Marco Calamita (born 22 March 1983) is an ex Italian footballer who currently is a football manager.

== Biography ==

=== Early years ===
Marco Calamita was born in Bitonto, near Bari in the Apulia region. At age eight he was then emigrated with his parents from Italy and went to Germany, where the family settled in Fellbach in Swabia in Baden-Württemberg near Stuttgart.

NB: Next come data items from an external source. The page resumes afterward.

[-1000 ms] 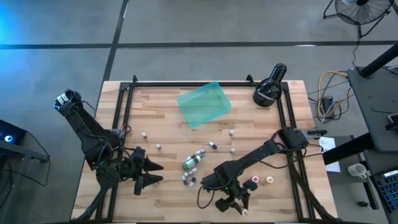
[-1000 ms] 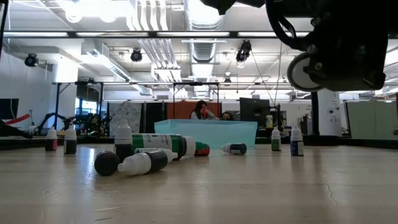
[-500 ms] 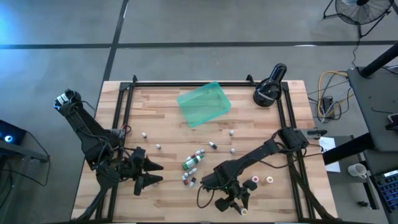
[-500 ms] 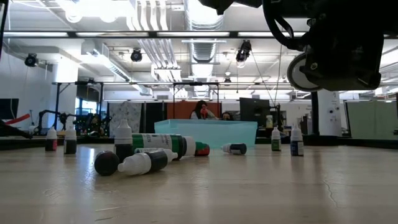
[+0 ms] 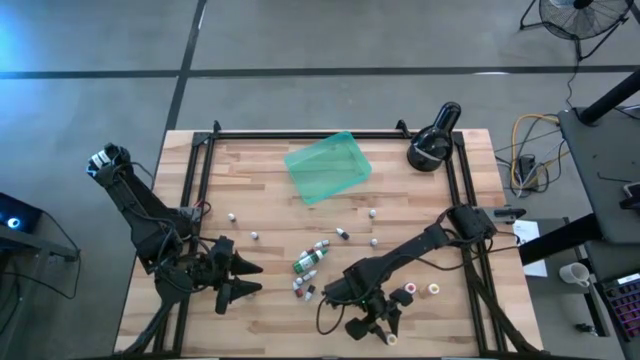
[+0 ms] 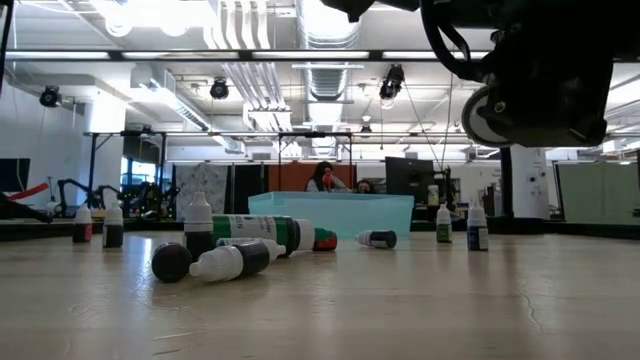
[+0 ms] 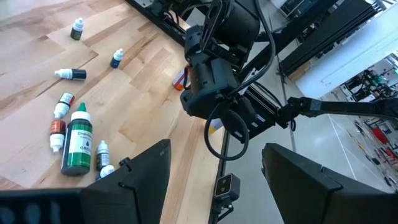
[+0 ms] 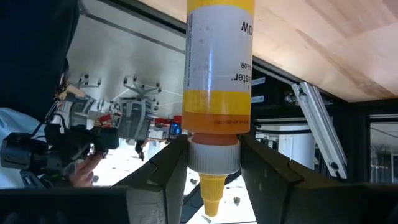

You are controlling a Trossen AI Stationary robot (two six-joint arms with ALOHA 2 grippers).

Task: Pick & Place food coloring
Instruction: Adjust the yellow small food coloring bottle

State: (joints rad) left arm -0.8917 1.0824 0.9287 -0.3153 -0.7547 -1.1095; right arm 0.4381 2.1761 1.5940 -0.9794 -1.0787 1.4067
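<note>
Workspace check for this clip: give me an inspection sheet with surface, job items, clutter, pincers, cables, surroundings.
Surface: wooden table, framed by black rails.
Job items: food coloring bottles scattered mid-table; teal tray holds none.
Clutter: black lamp-like device at the far right corner.
Pincers: right pincer shut on a yellow bottle, near edge; left pincer open, holding nothing.
Cables: loops on the floor right of the table.
Surroundings: fan, people beyond.

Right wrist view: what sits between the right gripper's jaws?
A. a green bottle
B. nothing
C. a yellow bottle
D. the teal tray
C. The right gripper is shut on a yellow bottle, clamped around its neck between the jaws.
</note>
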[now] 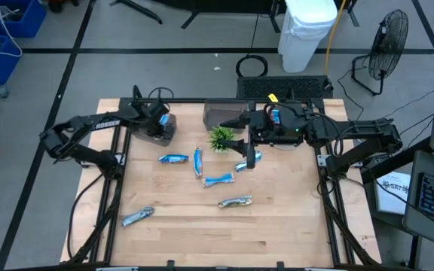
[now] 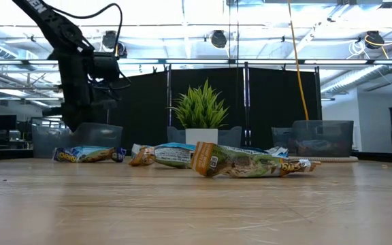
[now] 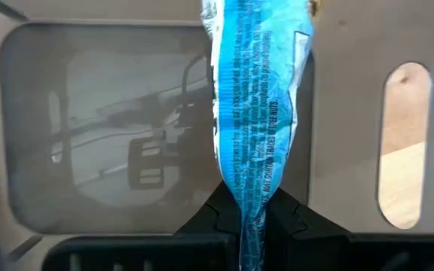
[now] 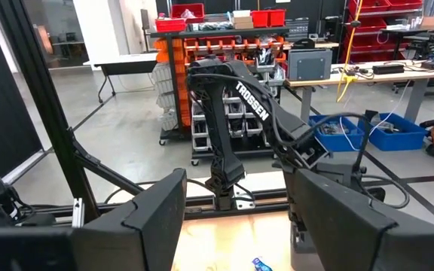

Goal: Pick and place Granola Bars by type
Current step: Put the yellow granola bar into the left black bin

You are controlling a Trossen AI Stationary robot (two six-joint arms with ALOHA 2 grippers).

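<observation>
My left gripper [image 3: 251, 207] is at the table's far left, over a grey bin [image 1: 157, 132], shut on a blue-and-white granola bar [image 3: 258, 90]. My right gripper [image 4: 236, 218] is open and held level above the table's far middle [image 1: 238, 123], pointing left; it touches nothing. Lying flat on the wood are blue bars [image 1: 173, 158] [image 1: 198, 162] [image 1: 218, 181] [image 1: 249, 159], a tan-green bar [image 1: 236, 202] and a silvery bar [image 1: 138, 217]. In the low view the tan-green bar [image 2: 247, 163] lies nearest. My left gripper pinches the blue bar by one crimped end [image 3: 249, 197] between its two fingers, coming from above and pointing down. The bar hangs below the fingers over the grey bin's floor [image 3: 111, 128]. Whether its lower end touches the bin, I cannot tell.
A small green plant in a white pot [image 1: 221, 138] stands at the far middle between the arms. A darker bin [image 1: 221, 113] sits behind it, and another bin under the right arm holds a blue bar [image 1: 275, 115]. Bare wood lies along the near edge [image 1: 217, 241].
</observation>
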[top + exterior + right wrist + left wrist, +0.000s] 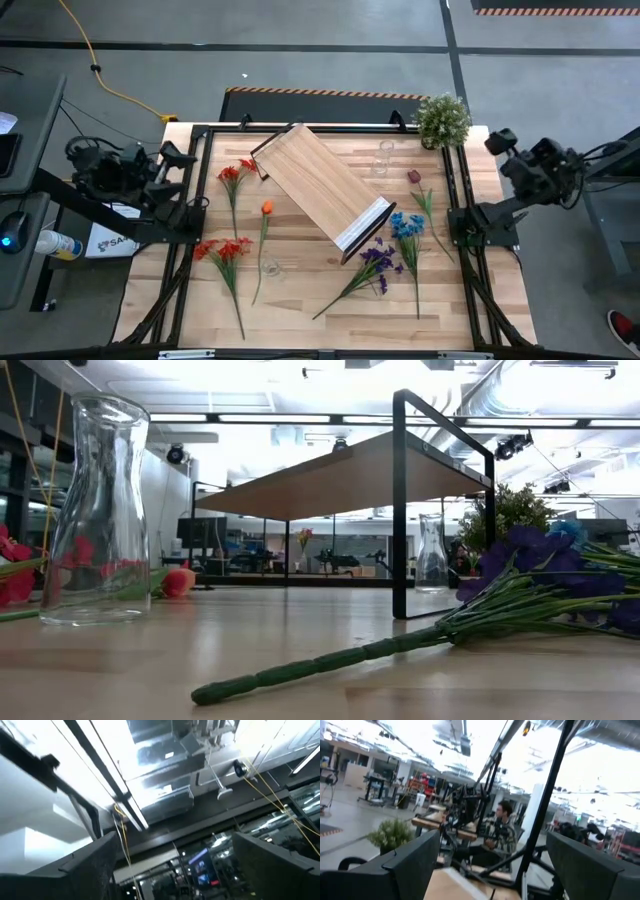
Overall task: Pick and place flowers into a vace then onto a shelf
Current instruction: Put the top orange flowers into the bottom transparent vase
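Loose flowers lie flat on the plank table: red (236, 176), orange (266, 209), a red-orange bunch (223, 250), purple (374, 263), blue (406, 226) and maroon (414, 177). The shelf (320, 190) stands slantwise mid-table on its dark frame legs (399, 510). One clear glass vase (270, 268) stands upright near the front, another vase (384, 158) at the back. My left gripper (176, 160) is raised at the table's left edge, open and pointing above level. My right gripper (500, 141) is raised at the right edge, open and tilted upward. Neither holds anything.
A bushy pale-green potted plant (442, 120) stands at the far right corner. Dark frame rails (458, 200) run along the table's left and right sides. A person (500, 832) sits beyond the table in the left wrist view.
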Robot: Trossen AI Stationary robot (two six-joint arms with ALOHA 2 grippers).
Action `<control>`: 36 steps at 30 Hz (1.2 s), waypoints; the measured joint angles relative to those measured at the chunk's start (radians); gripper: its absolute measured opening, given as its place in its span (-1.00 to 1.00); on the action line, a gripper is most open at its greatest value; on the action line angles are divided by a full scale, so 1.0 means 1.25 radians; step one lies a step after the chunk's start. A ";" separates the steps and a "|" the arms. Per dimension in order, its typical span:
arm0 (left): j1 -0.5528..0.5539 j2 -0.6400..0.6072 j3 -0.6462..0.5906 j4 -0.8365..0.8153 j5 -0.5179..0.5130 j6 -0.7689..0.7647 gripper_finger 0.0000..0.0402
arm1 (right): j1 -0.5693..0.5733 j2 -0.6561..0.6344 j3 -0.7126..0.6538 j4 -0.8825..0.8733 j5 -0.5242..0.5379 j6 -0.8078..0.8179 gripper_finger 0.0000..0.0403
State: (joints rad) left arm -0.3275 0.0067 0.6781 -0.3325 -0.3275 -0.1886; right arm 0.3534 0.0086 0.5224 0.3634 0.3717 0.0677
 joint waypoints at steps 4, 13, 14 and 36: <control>0.000 0.000 0.008 0.000 0.001 -0.006 0.98 | 0.000 0.000 0.024 -0.005 0.000 0.002 0.89; 0.000 0.000 0.008 -0.001 0.002 -0.006 0.98 | 0.000 0.000 0.032 -0.006 0.020 0.000 0.89; 0.000 0.000 0.008 -0.001 0.002 -0.011 0.98 | 0.000 0.000 0.032 -0.006 0.026 0.000 0.89; 0.000 0.116 0.053 -0.045 -0.146 -0.134 0.98 | 0.000 -0.001 0.032 -0.005 0.118 0.002 0.89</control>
State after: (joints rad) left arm -0.3274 0.1516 0.7438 -0.3883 -0.5094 -0.3564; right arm 0.3532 0.0074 0.5625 0.3565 0.5194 0.0702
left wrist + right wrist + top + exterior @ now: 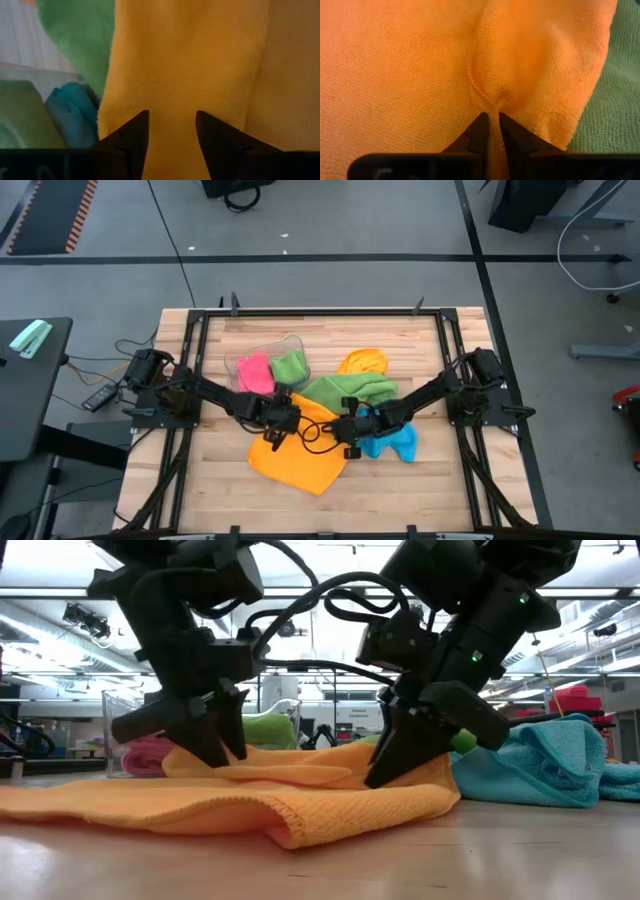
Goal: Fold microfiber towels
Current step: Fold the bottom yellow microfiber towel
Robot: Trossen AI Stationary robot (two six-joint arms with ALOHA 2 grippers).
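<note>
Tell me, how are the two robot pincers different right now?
The right pincer is pinched shut on a fold of the orange towel, with cloth squeezed between its tips. The left pincer is open, with a gap between its fingers and the orange towel showing through, not pinched. Both are dark, and both are down at the same orange towel.

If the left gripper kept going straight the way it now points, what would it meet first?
The orange towel. The left gripper is open right over it, the cloth filling the gap between the fingers; whether they already touch it is hard to tell.
</note>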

In Fellbach he also joined a football club, in the case of Calamita the SV Fellbach and the detour Stuttgarter Kickers he went to VfB Stuttgart.

===International career ===
Shortly after his 18th birthday he received from Uli Stielike an invitation to a seminar of the U-18 national team in Germany, however, no career resulted in the junior national teams of Germany, because he did not want to apply for a German passport.